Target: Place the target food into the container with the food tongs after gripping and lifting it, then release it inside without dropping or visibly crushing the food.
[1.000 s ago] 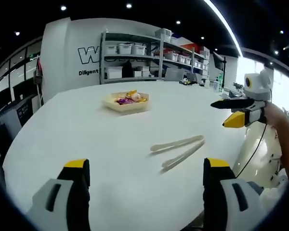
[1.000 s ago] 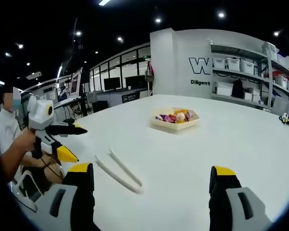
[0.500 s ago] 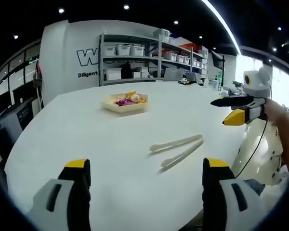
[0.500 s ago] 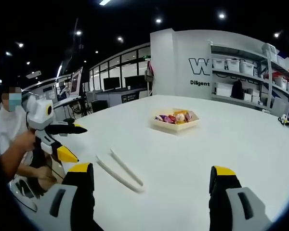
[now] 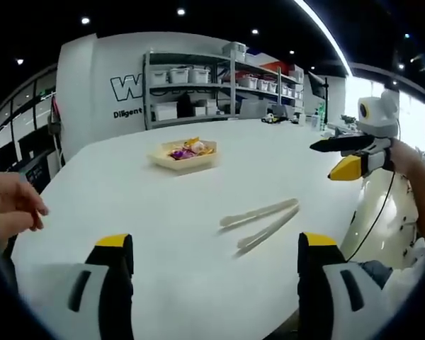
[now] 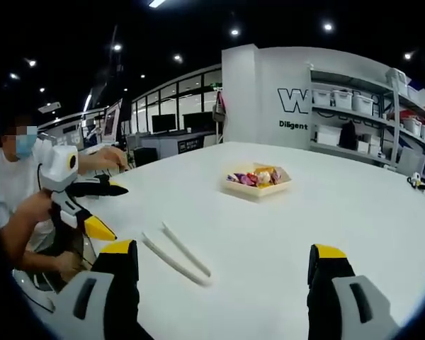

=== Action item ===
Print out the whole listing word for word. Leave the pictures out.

=== Solved exercise ===
Target: Place the target food into the container with the food tongs after gripping and lifting it, then release it inside without dropping or visibly crushing the food.
[1.000 s ago] 
[1.000 s ago] 
[0.500 s ago] 
[0.500 s ago] 
[now] 
[now] 

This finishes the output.